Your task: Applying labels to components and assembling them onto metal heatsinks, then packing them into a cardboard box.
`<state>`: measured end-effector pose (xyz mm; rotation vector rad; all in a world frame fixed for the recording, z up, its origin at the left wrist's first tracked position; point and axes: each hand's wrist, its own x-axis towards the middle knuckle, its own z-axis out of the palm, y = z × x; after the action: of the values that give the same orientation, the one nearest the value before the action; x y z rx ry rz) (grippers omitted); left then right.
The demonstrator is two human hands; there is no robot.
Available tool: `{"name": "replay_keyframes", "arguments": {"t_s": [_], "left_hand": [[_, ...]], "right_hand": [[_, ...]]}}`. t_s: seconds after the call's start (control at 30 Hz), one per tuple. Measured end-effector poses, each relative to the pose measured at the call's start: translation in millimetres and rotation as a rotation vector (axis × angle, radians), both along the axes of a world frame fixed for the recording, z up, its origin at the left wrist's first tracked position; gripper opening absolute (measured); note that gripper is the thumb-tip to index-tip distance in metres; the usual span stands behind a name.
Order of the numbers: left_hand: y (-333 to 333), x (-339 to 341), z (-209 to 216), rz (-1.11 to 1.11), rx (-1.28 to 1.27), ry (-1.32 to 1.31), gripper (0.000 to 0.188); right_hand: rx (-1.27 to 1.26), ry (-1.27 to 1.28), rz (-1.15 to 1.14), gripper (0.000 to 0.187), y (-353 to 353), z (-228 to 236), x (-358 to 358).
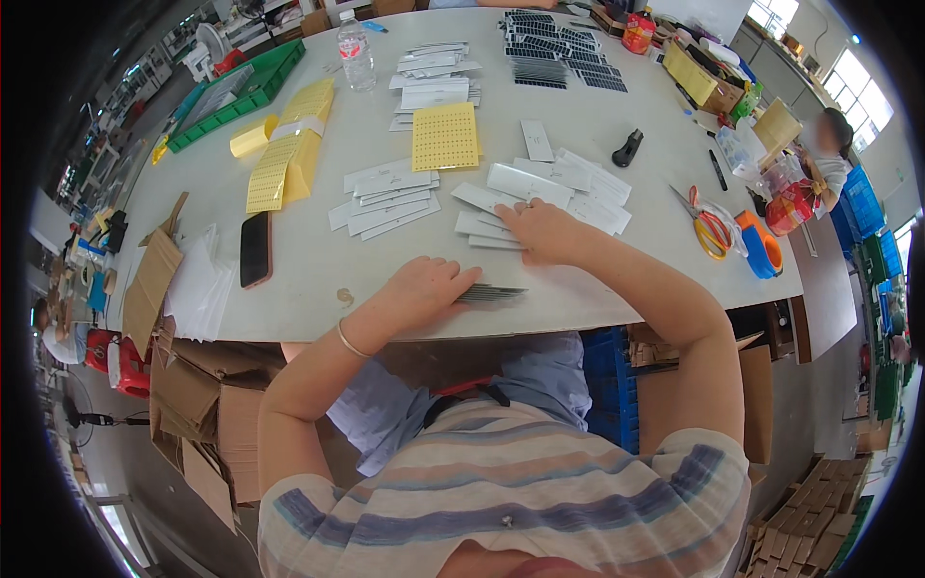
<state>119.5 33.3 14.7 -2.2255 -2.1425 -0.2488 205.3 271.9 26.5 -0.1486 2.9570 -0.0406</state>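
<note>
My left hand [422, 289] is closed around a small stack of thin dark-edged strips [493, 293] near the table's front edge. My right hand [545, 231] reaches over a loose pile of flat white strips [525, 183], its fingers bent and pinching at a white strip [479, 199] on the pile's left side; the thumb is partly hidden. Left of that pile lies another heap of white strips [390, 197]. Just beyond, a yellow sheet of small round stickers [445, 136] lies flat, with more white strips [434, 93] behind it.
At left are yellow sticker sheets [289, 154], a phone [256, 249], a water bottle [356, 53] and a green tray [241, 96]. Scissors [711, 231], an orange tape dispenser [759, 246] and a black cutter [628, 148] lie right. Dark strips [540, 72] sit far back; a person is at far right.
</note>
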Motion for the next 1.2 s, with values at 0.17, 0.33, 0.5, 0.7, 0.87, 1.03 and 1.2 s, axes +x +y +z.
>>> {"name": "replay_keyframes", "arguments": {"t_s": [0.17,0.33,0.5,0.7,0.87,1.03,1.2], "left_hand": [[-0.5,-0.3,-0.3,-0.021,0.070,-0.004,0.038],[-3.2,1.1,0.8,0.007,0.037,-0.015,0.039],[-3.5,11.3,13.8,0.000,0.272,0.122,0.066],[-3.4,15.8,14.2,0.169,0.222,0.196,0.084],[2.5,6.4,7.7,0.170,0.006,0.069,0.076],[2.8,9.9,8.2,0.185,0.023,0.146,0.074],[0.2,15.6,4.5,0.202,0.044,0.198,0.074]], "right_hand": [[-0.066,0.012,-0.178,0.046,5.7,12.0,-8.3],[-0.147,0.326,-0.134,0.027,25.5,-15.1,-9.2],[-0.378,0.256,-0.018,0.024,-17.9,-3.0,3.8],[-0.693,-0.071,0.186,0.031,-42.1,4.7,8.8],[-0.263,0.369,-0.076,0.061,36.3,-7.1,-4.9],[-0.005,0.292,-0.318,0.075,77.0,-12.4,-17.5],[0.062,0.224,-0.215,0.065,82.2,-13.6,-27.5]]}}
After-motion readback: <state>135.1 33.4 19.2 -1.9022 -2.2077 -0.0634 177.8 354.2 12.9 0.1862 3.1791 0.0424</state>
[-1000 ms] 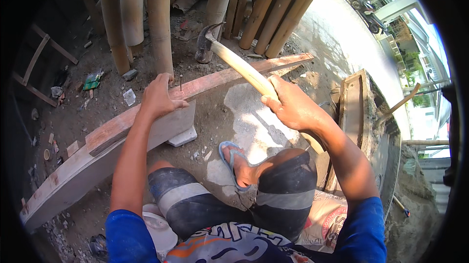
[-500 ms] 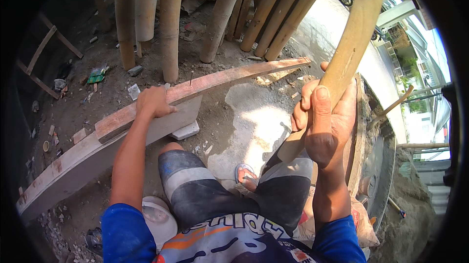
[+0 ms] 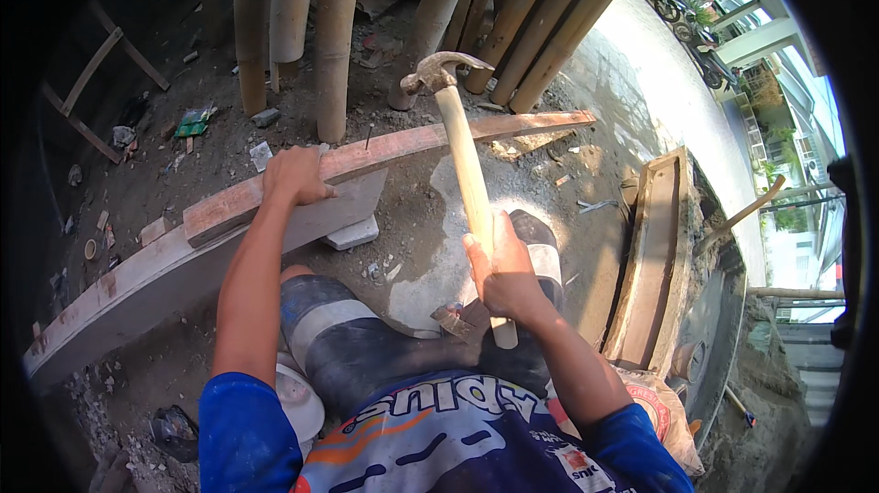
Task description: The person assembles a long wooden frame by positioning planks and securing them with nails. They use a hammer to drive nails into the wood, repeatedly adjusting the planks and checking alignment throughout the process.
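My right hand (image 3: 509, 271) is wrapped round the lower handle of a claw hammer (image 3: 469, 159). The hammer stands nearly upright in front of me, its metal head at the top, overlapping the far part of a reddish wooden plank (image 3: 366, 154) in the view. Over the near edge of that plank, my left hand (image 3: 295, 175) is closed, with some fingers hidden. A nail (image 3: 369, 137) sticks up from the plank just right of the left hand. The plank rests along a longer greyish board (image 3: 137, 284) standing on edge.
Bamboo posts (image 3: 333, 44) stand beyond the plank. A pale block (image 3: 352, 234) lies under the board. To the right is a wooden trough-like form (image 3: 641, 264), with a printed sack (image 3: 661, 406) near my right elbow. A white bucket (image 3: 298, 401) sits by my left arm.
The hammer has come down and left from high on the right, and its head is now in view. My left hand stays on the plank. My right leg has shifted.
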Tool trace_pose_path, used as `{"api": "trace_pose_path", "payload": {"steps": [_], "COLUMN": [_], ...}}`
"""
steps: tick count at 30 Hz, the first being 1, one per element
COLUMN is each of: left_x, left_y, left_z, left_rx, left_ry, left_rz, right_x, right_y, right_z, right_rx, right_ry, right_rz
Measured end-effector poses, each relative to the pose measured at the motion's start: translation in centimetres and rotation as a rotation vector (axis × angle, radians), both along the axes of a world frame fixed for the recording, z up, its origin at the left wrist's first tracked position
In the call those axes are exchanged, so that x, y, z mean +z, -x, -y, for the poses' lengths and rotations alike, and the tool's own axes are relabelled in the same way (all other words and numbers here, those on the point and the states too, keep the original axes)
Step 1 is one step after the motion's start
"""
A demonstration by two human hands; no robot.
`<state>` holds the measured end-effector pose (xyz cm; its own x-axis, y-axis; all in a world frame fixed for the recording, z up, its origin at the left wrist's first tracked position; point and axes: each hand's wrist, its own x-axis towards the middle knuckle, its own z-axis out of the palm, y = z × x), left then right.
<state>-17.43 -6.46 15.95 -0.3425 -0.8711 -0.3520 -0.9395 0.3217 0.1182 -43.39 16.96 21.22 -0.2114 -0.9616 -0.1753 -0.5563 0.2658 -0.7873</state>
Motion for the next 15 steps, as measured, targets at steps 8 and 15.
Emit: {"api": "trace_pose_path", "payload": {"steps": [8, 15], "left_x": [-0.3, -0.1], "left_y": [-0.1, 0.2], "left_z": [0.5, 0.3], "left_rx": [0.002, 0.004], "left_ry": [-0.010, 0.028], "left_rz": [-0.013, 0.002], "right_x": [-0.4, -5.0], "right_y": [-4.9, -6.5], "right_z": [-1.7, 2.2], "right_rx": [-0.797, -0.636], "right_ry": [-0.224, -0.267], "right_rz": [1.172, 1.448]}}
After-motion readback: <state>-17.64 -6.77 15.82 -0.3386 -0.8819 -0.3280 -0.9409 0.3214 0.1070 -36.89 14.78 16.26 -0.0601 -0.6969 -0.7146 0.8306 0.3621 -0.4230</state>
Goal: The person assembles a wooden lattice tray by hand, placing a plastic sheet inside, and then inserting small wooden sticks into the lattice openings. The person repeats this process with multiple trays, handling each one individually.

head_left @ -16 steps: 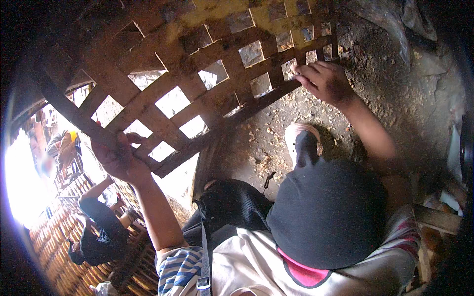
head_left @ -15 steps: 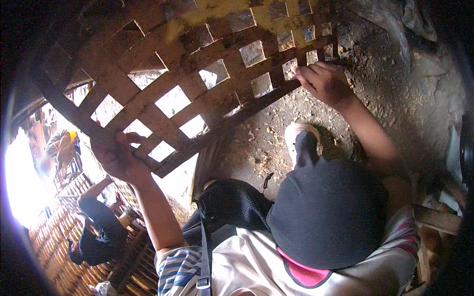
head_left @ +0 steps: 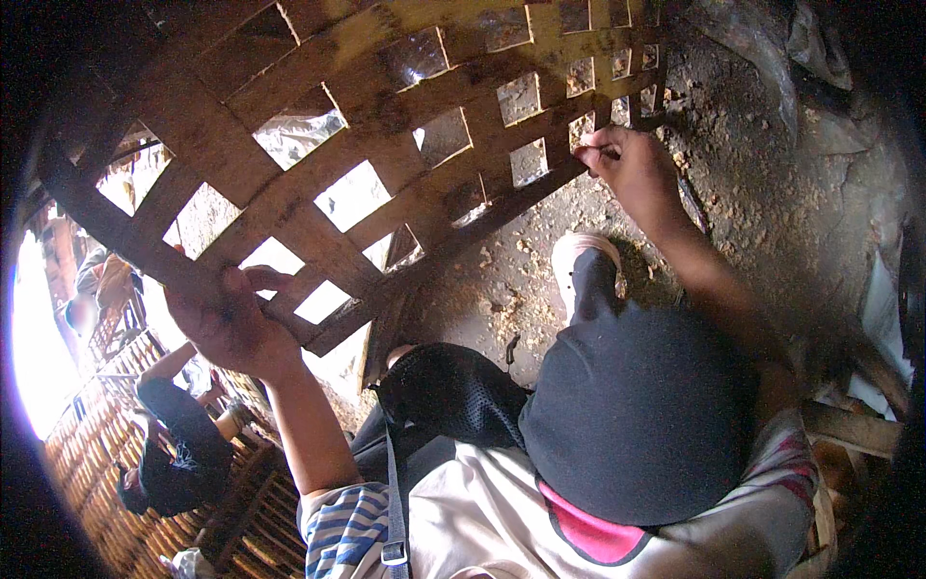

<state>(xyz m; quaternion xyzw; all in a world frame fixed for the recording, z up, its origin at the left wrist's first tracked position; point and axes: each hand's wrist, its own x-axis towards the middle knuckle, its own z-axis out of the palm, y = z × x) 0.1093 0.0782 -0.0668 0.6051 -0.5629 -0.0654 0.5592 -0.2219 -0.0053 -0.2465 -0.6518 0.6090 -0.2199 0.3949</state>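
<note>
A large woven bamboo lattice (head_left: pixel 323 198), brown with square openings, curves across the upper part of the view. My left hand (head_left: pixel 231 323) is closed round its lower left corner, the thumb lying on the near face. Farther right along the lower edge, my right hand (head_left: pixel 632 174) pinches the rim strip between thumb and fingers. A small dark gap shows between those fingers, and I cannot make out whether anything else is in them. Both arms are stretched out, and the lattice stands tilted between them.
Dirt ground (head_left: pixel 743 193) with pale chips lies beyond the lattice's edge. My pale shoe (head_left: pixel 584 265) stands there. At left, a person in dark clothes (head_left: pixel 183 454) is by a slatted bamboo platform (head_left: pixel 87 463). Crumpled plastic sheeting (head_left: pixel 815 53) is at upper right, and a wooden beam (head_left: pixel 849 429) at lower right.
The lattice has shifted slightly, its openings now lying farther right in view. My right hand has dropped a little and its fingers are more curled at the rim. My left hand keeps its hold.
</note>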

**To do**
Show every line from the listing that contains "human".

**Solution for this task**
The demonstrator is two human hands; there is no robot.
A demonstration by two human hands; no robot.

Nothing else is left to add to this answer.